Each entry needs to be retyped exactly, with nothing added or dropped.

> **Records to process**

==*==

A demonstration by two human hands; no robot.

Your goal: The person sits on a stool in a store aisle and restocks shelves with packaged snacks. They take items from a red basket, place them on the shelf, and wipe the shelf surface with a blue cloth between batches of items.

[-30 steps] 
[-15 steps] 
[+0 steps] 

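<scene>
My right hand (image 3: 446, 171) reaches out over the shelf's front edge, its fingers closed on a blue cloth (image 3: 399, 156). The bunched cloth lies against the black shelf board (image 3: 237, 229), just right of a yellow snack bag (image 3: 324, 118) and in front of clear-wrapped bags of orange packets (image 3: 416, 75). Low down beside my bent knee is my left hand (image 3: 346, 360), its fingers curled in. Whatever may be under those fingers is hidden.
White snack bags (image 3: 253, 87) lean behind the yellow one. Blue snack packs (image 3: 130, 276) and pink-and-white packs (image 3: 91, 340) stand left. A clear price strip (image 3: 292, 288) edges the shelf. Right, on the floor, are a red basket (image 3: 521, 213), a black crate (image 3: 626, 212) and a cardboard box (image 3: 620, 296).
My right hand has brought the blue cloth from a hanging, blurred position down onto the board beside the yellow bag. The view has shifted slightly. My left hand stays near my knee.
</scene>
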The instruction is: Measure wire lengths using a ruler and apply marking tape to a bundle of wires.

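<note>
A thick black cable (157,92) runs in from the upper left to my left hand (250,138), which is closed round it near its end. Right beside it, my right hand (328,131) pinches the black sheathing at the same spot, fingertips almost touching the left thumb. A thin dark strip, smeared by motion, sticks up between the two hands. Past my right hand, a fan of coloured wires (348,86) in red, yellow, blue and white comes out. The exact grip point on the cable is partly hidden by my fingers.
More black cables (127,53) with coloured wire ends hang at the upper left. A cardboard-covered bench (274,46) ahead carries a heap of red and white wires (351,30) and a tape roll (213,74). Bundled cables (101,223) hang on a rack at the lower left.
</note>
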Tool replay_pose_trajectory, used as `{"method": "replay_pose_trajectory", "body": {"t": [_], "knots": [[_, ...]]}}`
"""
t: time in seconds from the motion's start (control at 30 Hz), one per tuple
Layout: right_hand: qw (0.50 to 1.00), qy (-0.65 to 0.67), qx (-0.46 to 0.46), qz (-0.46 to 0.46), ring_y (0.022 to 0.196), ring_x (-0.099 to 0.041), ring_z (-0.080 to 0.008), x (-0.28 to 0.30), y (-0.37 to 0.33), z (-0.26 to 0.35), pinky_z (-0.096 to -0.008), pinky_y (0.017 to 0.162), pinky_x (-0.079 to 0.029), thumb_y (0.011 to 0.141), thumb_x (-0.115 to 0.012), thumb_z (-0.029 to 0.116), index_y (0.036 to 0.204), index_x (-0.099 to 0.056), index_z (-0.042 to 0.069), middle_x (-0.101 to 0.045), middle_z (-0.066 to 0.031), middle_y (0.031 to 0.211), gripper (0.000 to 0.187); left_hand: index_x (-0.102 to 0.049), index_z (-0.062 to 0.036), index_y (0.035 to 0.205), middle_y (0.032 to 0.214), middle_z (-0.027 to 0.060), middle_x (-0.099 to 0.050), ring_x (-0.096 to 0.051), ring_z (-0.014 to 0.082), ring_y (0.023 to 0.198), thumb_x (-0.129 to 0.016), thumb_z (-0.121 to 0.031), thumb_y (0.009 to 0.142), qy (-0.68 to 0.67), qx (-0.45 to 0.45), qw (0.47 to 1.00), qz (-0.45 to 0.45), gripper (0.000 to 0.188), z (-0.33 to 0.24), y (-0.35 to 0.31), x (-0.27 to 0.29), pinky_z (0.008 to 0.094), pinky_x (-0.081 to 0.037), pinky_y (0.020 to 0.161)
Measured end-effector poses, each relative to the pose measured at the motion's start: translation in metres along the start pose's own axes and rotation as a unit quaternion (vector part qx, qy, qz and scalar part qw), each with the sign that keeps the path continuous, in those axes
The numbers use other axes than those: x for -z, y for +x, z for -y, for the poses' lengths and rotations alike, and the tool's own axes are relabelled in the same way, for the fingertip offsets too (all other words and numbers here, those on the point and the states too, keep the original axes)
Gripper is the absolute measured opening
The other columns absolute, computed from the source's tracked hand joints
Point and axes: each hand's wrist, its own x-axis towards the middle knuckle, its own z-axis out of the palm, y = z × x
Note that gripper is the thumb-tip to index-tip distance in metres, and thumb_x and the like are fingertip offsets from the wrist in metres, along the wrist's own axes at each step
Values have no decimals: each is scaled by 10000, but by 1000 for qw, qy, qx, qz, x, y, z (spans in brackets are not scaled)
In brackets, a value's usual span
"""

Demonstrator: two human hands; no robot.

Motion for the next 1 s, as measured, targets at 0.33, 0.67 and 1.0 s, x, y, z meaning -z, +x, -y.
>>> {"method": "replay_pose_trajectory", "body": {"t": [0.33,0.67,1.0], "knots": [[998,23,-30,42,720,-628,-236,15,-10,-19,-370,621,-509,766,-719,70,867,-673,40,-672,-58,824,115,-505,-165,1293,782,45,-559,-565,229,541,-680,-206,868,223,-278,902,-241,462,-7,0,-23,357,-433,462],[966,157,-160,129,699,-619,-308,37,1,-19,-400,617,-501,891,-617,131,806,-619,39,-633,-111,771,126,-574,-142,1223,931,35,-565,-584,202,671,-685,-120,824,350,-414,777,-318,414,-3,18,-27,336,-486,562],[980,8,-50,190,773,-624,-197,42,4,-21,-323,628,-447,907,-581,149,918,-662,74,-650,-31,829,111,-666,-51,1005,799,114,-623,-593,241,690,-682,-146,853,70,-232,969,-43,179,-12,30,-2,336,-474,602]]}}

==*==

> **Result of this exercise**
A demonstration by two human hands; no robot.

Your goal: The person sits on a stool in a store aisle and restocks shelves with packaged snacks. They take items from a red basket, place them on the shelf, and wipe the shelf surface with a blue cloth between batches of items.

[-30 steps] 
[-15 steps] 
[+0 steps] 

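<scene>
My right hand (image 3: 446, 171) reaches out over the shelf's front edge, its fingers closed on a blue cloth (image 3: 399, 156). The bunched cloth lies against the black shelf board (image 3: 237, 229), just right of a yellow snack bag (image 3: 324, 118) and in front of clear-wrapped bags of orange packets (image 3: 416, 75). Low down beside my bent knee is my left hand (image 3: 346, 360), its fingers curled in. Whatever may be under those fingers is hidden.
White snack bags (image 3: 253, 87) lean behind the yellow one. Blue snack packs (image 3: 130, 276) and pink-and-white packs (image 3: 91, 340) stand left. A clear price strip (image 3: 292, 288) edges the shelf. Right, on the floor, are a red basket (image 3: 521, 213), a black crate (image 3: 626, 212) and a cardboard box (image 3: 620, 296).
My right hand has brought the blue cloth from a hanging, blurred position down onto the board beside the yellow bag. The view has shifted slightly. My left hand stays near my knee.
</scene>
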The instruction is: Measure wire lengths using a ruler and apply marking tape to a bundle of wires.

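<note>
A thick black cable (157,92) runs in from the upper left to my left hand (250,138), which is closed round it near its end. Right beside it, my right hand (328,131) pinches the black sheathing at the same spot, fingertips almost touching the left thumb. A thin dark strip, smeared by motion, sticks up between the two hands. Past my right hand, a fan of coloured wires (348,86) in red, yellow, blue and white comes out. The exact grip point on the cable is partly hidden by my fingers.
More black cables (127,53) with coloured wire ends hang at the upper left. A cardboard-covered bench (274,46) ahead carries a heap of red and white wires (351,30) and a tape roll (213,74). Bundled cables (101,223) hang on a rack at the lower left.
</note>
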Tool replay_pose_trajectory, used as `{"method": "replay_pose_trajectory", "body": {"t": [_], "knots": [[_, ...]]}}`
"""
t: time in seconds from the motion's start (control at 30 Hz), one per tuple
Layout: right_hand: qw (0.50 to 1.00), qy (-0.65 to 0.67), qx (-0.46 to 0.46), qz (-0.46 to 0.46), ring_y (0.022 to 0.196), ring_x (-0.099 to 0.041), ring_z (-0.080 to 0.008), x (-0.28 to 0.30), y (-0.37 to 0.33), z (-0.26 to 0.35), pinky_z (-0.096 to -0.008), pinky_y (0.017 to 0.162), pinky_x (-0.079 to 0.029), thumb_y (0.011 to 0.141), thumb_x (-0.115 to 0.012), thumb_z (-0.029 to 0.116), index_y (0.036 to 0.204), index_x (-0.099 to 0.056), index_z (-0.042 to 0.069), middle_x (-0.101 to 0.045), middle_z (-0.066 to 0.031), middle_y (0.031 to 0.211), gripper (0.000 to 0.187); left_hand: index_x (-0.102 to 0.049), index_z (-0.062 to 0.036), index_y (0.035 to 0.205), middle_y (0.032 to 0.214), middle_z (-0.027 to 0.060), middle_x (-0.099 to 0.050), ring_x (-0.096 to 0.051), ring_z (-0.014 to 0.082), ring_y (0.023 to 0.198), thumb_x (-0.129 to 0.016), thumb_z (-0.121 to 0.031), thumb_y (0.009 to 0.142), qy (-0.68 to 0.67), qx (-0.45 to 0.45), qw (0.47 to 1.00), qz (-0.45 to 0.45), gripper (0.000 to 0.188), z (-0.33 to 0.24), y (-0.35 to 0.31), x (-0.27 to 0.29), pinky_z (0.008 to 0.094), pinky_x (-0.081 to 0.037), pinky_y (0.020 to 0.161)
Measured end-effector poses, each relative to the pose measured at the motion's start: translation in metres along the start pose's own axes and rotation as a unit quaternion (vector part qx, qy, qz and scalar part qw), each with the sign that keeps the path continuous, in those axes
The numbers use other axes than those: x for -z, y for +x, z for -y, for the poses' lengths and rotations alike, and the tool's own axes are relabelled in the same way, for the fingertip offsets too (all other words and numbers here, those on the point and the states too, keep the original axes)
Gripper is the absolute measured opening
The other columns absolute, computed from the source's tracked hand joints
Point and axes: each hand's wrist, its own x-axis towards the middle knuckle, its own z-axis out of the palm, y = z × x
Note that gripper is the thumb-tip to index-tip distance in metres, and thumb_x and the like are fingertip offsets from the wrist in metres, along the wrist's own axes at each step
Values have no decimals: each is scaled by 10000, but by 1000 for qw, qy, qx, qz, x, y, z (spans in brackets are not scaled)
In brackets, a value's usual span
"""

Demonstrator: two human hands; no robot.

Motion for the next 1 s, as measured, targets at 0.33, 0.67 and 1.0 s, x, y, z meaning -z, +x, -y.
>>> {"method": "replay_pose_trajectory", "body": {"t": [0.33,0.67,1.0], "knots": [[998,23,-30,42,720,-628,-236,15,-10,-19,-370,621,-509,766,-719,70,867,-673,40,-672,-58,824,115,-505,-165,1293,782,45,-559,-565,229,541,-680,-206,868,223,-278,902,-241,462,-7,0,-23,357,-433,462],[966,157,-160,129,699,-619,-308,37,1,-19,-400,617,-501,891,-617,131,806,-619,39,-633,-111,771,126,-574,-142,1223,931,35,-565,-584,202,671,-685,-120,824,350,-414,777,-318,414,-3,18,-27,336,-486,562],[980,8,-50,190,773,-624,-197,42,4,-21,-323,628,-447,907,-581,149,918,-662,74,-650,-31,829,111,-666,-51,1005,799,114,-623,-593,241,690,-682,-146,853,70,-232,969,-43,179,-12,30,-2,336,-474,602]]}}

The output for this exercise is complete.